A strong woman believes that she's strong enough to face her journey, but a woman of strength has faith that it is in this journey that she will become strong.







Monday, February 7, 2011

put some feel good in my soul

We kicked off Sunday by going to church, we haven't been in months and haven't been to the church in our new town since moving there in September. It's not actually my church, my hub is a member and it's important to him that we try and go at least once a month. I don't mind going now that we're in a different ward than the in-laws (ha!). I go in hope that some one's story will completely change my life.

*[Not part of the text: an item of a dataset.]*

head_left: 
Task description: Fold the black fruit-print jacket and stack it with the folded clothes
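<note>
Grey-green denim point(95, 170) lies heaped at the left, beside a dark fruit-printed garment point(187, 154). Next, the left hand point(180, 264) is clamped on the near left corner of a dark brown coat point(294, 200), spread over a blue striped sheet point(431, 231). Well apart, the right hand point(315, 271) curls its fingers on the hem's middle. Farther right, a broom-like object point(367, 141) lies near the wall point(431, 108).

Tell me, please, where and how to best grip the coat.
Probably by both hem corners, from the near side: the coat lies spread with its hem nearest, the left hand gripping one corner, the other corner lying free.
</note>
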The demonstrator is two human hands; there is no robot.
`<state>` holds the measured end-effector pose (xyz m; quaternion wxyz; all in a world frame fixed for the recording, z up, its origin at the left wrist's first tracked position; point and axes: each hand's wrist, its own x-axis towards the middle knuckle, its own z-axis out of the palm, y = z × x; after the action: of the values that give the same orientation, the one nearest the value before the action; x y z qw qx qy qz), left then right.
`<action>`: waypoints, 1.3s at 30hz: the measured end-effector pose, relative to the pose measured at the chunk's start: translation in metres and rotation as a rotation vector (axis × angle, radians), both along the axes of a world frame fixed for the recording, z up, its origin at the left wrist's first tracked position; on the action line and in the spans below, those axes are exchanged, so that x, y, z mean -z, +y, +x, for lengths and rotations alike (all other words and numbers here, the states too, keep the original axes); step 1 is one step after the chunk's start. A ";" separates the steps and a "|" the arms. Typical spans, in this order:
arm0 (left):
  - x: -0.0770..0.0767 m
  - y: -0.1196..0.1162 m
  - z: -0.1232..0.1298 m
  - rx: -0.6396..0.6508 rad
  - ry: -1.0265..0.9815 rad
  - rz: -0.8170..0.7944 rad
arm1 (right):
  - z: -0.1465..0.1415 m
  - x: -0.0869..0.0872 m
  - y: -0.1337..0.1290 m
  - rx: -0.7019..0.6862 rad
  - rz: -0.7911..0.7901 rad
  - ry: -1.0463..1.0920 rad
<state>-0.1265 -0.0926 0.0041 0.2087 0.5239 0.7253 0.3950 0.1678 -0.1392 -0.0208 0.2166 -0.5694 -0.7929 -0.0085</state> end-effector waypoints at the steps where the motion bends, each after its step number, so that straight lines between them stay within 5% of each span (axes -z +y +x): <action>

After church we headed to the mall to do a little shopping, then took Lily to Chuck E Cheese. This Chuck E Cheese is fairly sketchy, sometimes the skee ball games have no balls, the people there are from other planets and kids are insane. I dont' know why we even made the 45 minute trip for her to spend most of it in fear that Chuck was after her. She rode a few rides, the hub played a few games and we were OUT. We left there and went to a Super Bowl party. My team wasn't in the Superbowl but we still celebrated by going to a small get together with my Mullins family. We had been invited to a party in our neighborhood by a friend we went to HS with. We just started getting together with him, his wife and daughter, however his wife and my SIL have just become bff's after meeting and I get completely ignored (are we IN HS again?) besides, he was inviting a bunch of other dbag's from HS and the hub and I didn't feel like being ignored the whole time, not my idea of a good time.  It was nice at the Mullins--no daunting questions about baby number 2, good food, beer and all my favorite people in one room. There is something serene to being around them, they aren't my actual 'family' in a biological sense of the word but they might as well be. We didn't end up getting home until 10:30 and I still had to shower, get some BD'ing in and write out bills, so we didn't get to sleep until about midnight, coffee is my bff this morning!

CD 18 today, should be o'ing any day now. My opk was negative on Saturday but there was a definite line, just not as dark as the control so I'm hoping maybe today or tomorrow. I've got such high hopes for this cycle, as do I every other cycle. I really hope I'm not setting myself up to be crushed. I've been taking my prenatal's everyday, I didn't even do that when I was preg with Lily! I cut WAY back on caffeine, I limit it to one caffeinated drink a day and for the most part I don't even do that. I've got nothing else to do, but wait.